Apparent dissociation constants (KD) of HlgA and HlgC for chemokine receptors as determined by Surface Plasmon Resonance analyses.
| Protein | Receptor | Affinities (nM) | |
|---|---|---|---|
| KD | SD | ||
| HlgA | CXCR1 | 5.69 | ± 1.94 |
| CXCR2 | 27.20 | ± 5.54 | |
| CCR2 | 3.51 | ± 0.29 | |
| C5aR | NI | ||
| HlgC | CXCR1 | NI | |
| CXCR2 | NI | ||
| CCR2 | NI | ||
| C5aR | 5.64 | ± 1.53 | |
Results of three experimental replicates are shown.
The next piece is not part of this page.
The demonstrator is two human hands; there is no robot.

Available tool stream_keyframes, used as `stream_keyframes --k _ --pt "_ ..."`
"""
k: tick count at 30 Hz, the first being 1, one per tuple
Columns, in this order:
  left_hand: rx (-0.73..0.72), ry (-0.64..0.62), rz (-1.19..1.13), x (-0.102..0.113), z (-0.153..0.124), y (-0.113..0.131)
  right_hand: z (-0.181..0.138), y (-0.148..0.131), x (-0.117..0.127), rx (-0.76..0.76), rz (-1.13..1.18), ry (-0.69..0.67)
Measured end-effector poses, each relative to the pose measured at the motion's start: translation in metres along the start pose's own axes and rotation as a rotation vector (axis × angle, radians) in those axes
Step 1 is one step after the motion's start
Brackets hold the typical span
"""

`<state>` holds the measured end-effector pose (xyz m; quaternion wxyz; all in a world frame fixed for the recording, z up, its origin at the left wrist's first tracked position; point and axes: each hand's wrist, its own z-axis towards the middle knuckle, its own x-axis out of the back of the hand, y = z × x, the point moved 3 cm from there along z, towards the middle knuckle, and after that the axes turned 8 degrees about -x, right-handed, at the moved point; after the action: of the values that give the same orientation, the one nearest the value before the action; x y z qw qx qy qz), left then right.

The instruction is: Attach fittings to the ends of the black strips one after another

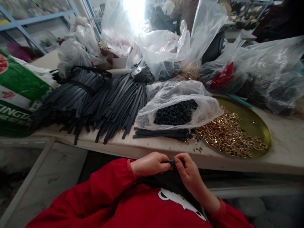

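A small assembly workshop, by the look of it: a worn bench heaped with black straps, clear bags stuffed with parts, one bag of black loops, and a brass tray full of gold buckles. Blue metal shelving stands behind, with a printed sack at the side.

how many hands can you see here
2: the left hand and the right hand, both low in the middle, pinching one small black strap piece between them; none else shows.
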<state>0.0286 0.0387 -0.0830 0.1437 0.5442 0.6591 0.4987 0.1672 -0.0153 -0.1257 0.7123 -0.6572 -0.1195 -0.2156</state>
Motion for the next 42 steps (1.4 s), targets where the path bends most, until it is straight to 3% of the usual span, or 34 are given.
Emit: stream_keyframes --k 4,10,15,22,31,37,42 --pt "0.011 0.048 -0.082 -0.005 0.001 -0.006 0.0 0.003 -0.002 -0.059 0.018 -0.02" --pt "0.083 -0.016 -0.171 -0.01 -0.003 -0.008 -0.006 0.003 -0.001 -0.014 -0.033 -0.098" --pt "-0.032 -0.005 0.1 -0.004 -0.015 0.004 -0.013 0.0 0.005 -0.065 0.032 -0.248" --pt "-0.065 -0.018 0.037 -0.015 -0.025 0.013 -0.023 -0.013 0.009 0.218 -0.085 -0.141" --pt "-0.023 0.001 0.022 -0.008 -0.033 0.014 -0.019 -0.021 0.007 0.348 -0.154 -0.104" --pt "-0.034 0.083 0.074 -0.008 -0.022 0.014 -0.017 -0.011 0.001 0.282 -0.091 -0.135" --pt "-0.089 -0.031 0.198 -0.006 -0.013 0.015 -0.02 -0.007 -0.004 0.127 0.058 -0.09"
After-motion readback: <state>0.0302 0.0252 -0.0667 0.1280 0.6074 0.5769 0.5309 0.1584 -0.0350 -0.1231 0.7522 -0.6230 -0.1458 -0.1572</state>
No interaction observed (NI) indicates that no binding was observed within the limits of detection. Average capture levels are as follows: CXCR1 683 RU ± 67; CXCR2 696 RU ± 58; CCR2 1056 RU ± 136; C5aR 713 RU ± 88. Average Rmax (maximum response units at saturation) for interactions between HlgA and chemokine receptors are as follows: CXCR1 15.1 RU ± 1.9; CXCR2 20.5 ± 3.3; CCR2 21.4 RU ± 1.4. Average Rmax for interaction between HlgC and C5aR is 16.3 RU ± 0.7.